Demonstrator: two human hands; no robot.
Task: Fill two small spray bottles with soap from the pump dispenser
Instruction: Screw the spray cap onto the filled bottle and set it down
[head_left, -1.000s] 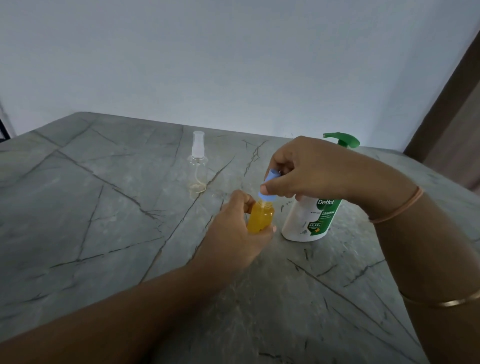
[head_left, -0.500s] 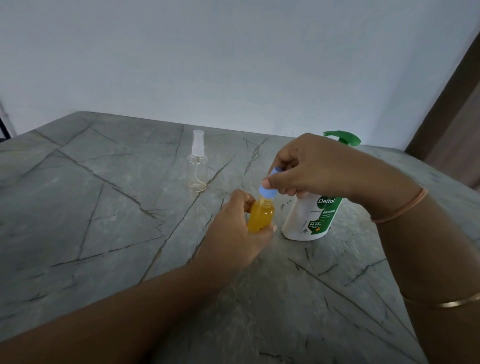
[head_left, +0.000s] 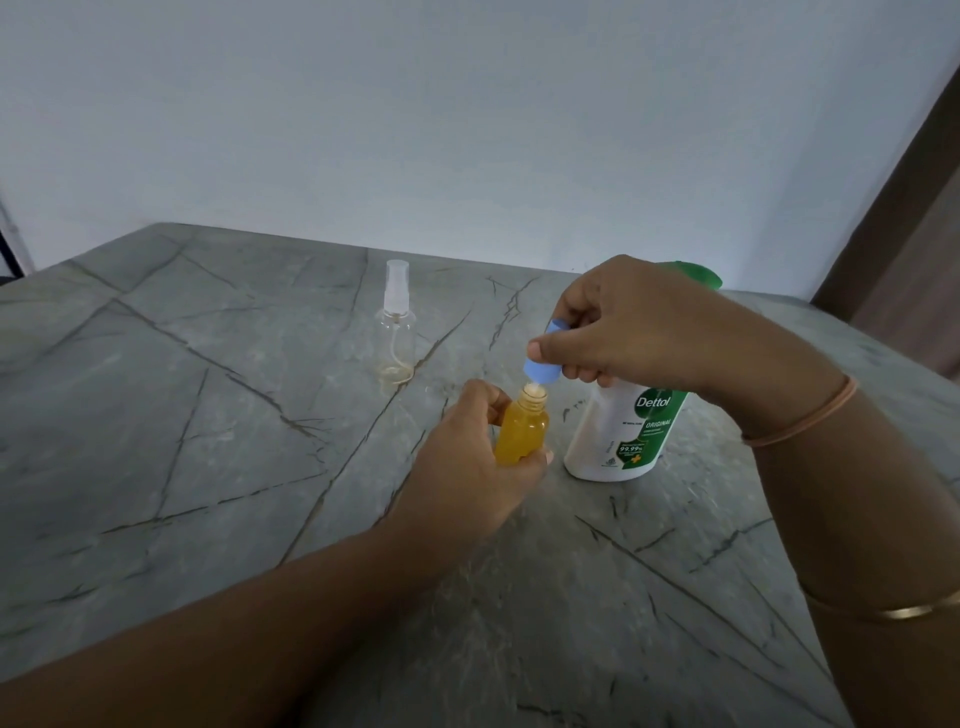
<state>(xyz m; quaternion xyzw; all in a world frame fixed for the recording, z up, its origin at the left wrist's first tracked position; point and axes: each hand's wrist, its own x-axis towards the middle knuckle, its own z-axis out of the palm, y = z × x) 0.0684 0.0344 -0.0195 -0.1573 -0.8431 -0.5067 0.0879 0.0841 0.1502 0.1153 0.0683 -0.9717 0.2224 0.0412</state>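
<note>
yellow spray bottle upright, neck up, left hand gripping it, right hand pinching blue cap

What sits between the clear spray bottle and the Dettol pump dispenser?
In the head view, the orange-filled bottle, held by the left hand, stands between the clear spray bottle and the Dettol dispenser, nearer the camera. The right hand holds its blue cap just above.

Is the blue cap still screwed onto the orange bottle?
No: the right hand holds the blue cap just above the orange bottle, whose threaded neck is exposed.
</note>
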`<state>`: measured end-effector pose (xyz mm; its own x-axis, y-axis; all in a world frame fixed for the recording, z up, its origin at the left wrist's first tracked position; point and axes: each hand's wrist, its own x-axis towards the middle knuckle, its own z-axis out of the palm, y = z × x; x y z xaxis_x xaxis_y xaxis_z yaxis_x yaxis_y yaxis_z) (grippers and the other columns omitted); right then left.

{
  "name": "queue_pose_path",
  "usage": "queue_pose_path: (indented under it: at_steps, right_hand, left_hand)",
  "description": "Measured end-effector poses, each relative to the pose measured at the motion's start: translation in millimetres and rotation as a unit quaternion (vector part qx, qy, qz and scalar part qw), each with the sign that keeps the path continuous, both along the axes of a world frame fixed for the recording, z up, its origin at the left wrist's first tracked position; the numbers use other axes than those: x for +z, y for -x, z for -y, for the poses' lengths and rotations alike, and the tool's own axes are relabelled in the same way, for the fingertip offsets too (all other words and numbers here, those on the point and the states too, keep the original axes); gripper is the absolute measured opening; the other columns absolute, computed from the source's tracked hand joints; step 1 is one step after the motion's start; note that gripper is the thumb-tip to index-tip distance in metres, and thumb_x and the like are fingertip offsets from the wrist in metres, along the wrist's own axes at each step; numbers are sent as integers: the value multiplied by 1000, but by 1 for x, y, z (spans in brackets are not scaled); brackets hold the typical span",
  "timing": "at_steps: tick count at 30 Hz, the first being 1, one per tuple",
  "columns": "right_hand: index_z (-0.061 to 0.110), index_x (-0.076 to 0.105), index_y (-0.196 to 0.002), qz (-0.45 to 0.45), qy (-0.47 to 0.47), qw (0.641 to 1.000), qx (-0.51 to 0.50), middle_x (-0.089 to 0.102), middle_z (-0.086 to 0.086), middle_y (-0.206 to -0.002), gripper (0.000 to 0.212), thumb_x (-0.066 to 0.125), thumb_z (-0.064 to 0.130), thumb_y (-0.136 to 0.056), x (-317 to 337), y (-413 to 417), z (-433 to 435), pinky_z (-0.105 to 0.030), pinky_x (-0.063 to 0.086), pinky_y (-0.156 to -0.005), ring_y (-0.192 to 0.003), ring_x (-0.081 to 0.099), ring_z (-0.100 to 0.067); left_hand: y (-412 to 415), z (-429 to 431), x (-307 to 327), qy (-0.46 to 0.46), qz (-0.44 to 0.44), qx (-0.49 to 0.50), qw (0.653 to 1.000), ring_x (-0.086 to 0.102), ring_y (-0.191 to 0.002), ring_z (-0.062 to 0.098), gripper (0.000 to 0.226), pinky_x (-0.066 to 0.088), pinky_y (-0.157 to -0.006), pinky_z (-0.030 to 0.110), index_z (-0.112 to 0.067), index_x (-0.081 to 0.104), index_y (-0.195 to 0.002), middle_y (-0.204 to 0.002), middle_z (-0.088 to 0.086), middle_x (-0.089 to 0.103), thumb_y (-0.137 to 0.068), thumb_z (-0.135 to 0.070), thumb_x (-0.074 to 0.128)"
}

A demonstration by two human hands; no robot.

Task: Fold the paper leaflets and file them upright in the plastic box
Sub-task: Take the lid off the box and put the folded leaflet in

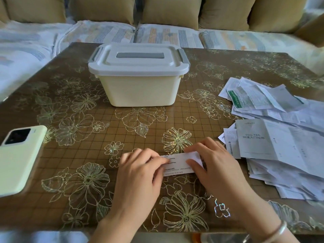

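A small white leaflet [178, 163] with printed lines lies folded into a narrow strip on the table near the front edge. My left hand [140, 171] presses its left part with the fingers laid on top. My right hand [210, 163] holds its right end, thumb on the paper and fingers over the far edge. The cream plastic box [140, 90] stands at the table's middle back, its white lid [138, 58] with grey clips shut. A loose heap of unfolded leaflets [280, 137] lies to the right.
A phone [17, 158] in a pale green case lies face down at the left edge. The brown floral table cover [78, 120] spans the table. A sofa [157, 32] with tan cushions stands behind it.
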<state>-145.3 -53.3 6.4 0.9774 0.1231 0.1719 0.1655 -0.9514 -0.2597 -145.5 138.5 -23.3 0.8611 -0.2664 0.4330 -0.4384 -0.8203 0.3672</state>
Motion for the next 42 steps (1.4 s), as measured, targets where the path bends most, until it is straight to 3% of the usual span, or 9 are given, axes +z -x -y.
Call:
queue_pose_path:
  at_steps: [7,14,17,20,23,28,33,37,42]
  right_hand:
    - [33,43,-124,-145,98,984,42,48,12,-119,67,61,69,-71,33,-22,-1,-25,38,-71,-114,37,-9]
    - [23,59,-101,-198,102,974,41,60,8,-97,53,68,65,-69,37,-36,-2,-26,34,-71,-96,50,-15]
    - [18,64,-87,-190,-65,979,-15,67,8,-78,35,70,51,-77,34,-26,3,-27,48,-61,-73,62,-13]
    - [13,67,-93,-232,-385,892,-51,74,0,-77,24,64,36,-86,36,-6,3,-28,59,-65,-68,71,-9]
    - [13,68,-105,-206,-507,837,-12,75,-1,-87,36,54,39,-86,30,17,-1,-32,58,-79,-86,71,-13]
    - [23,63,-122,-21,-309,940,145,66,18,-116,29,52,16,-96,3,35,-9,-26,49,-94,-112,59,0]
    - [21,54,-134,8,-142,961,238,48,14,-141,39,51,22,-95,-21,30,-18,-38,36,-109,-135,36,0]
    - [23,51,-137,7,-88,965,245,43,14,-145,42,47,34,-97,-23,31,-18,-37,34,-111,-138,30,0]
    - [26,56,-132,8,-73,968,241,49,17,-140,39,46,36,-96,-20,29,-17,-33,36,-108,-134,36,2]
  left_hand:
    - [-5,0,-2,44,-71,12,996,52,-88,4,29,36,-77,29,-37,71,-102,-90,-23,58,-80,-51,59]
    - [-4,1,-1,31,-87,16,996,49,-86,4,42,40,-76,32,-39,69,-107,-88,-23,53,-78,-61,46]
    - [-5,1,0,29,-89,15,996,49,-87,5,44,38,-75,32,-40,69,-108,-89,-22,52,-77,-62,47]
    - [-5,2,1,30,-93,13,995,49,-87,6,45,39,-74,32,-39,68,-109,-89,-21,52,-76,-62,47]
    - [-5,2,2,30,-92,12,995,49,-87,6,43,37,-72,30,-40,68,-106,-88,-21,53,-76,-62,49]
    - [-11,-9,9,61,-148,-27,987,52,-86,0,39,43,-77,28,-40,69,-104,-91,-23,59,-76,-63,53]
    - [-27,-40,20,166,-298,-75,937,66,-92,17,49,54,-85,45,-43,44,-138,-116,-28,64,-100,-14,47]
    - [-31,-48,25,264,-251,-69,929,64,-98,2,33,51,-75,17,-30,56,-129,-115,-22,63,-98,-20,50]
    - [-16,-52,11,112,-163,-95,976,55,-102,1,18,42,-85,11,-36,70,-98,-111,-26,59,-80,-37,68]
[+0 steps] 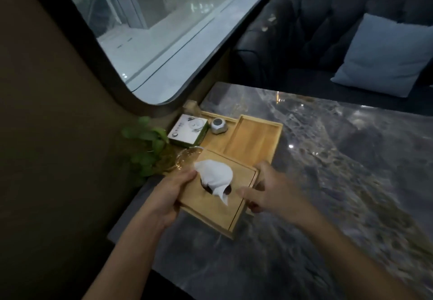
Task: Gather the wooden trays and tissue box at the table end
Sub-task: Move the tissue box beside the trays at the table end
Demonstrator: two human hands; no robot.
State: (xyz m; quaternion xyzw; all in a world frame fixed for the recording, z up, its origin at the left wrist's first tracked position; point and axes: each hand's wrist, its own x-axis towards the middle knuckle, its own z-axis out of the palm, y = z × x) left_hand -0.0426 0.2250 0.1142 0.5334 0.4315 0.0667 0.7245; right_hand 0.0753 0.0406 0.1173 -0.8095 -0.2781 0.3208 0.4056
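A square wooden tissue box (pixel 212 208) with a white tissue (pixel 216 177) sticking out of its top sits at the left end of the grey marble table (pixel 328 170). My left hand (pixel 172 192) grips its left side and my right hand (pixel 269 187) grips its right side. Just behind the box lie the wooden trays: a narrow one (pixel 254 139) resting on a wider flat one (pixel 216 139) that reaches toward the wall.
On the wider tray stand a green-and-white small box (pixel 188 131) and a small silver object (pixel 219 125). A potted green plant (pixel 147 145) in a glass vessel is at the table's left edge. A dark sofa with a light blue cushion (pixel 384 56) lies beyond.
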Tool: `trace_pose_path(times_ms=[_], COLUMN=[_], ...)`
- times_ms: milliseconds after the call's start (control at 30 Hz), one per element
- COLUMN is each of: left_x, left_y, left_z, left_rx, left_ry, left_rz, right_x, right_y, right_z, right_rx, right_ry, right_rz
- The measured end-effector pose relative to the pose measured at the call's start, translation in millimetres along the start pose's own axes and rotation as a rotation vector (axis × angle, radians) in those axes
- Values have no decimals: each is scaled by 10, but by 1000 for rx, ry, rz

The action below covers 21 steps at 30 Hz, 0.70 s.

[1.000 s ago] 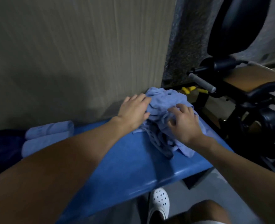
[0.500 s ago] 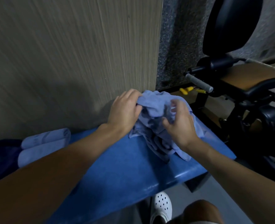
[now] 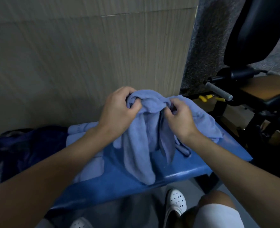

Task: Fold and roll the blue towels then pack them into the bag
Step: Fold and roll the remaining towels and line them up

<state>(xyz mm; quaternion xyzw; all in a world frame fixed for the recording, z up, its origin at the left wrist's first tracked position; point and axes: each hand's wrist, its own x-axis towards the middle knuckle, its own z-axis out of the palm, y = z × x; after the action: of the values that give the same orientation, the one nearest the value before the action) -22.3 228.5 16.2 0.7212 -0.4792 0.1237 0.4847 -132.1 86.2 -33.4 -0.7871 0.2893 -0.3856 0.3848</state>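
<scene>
Both hands are up off the table (image 3: 193, 168) with one blue towel (image 3: 139, 153) between them. The left hand (image 3: 117, 111) has its fingers (image 3: 133, 105) curled tight round a bunched fold, and the right hand (image 3: 178, 117) pinches the same top edge just beside it. From that grip the towel hangs straight down in twisted folds, so its long axis is upright. Its lower end touches the table close to the near edge.

Neither hand is the nearer one. The cloth sits between them, and I'd say the hands need to draw apart sideways to open it.

Room is tight. The rolled towels (image 3: 80, 130) lie to the left behind the forearm, and a heap of loose towels (image 3: 201, 117) lies to the right. The wall (image 3: 86, 63) stands close behind. The dark shape at far left is probably the bag (image 3: 29, 145), though it is too dim to be sure.
</scene>
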Motion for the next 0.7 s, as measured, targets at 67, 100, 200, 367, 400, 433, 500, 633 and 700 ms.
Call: trace_pose_path(times_ms=[67,100,200,367,400,433,500,633,700], left_x=[-93,-138,-269,-395,-405,-415,-442,-528,-570], left_y=[-50,-74,-129,-124,-122,-120,-117,-141,-170], left_z=[-73,-95,-86,-107,-129,-147,-180,-244,-272], left_rx=[14,26,84,27,3,-21,-75,-207,-250], left_ry=[17,24,27,-24,-31,-42,-100,-255,-259], left_rz=[-33,-43,-36,-52,-45,-40,-41,-51,-68], right_x=[-108,-184,-425,-631,-639,-640,-644,-657,-660], right_y=[-110,-170,-358,-559,-576,-588,-617,-618,-598], right_z=[97,142,258,338,325,316,302,320,321], right_rx=[11,69,156,599,694,777,903,903,837], right_ry=[16,12,-126,-304,-313,-323,-353,-305,-254], right_rz=[103,150,274,455,457,464,481,445,405])
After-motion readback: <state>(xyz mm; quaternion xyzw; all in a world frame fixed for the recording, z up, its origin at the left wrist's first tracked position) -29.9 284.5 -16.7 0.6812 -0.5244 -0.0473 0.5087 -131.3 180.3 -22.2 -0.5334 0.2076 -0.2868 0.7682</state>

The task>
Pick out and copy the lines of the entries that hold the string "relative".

Reply to the exercise>
  "description": "Measured end-effector poses, each relative to the pose measured at the motion's start: translation in millimetres and rotation as a unit quaternion (vector part qx, qy, qz and scalar part qw), each with the sign that keeps the path continuous, both along the axes of a world frame fixed for the recording, z up, its origin at the left wrist's first tracked position; the numbers use other axes than those: x for +z, y for -x, z for -y, for the poses' lengths and rotations alike, and the tool's own axes are relabelled in the same way, for the fingertip offsets too (all other words and numbers here, those on the point and the states too, keep the original axes); gripper is the absolute measured opening; the other columns absolute, computed from the source's tracked hand joints; step 1 is one step after the motion's start; note that gripper is the thumb-tip to index-tip distance in metres, and thumb_x and the like are fingertip offsets from the wrist in metres, along the wrist's own axes at each step; numbers are sent as integers: the value multiplied by 1000, but by 1 for x, y, z (spans in brackets are not scaled); brackets hold the typical span",
- The measured end-effector pose relative to the pose measured at the call's start, translation in millimetres along the start pose's own axes and rotation as a rotation vector (axis × angle, radians) in those axes

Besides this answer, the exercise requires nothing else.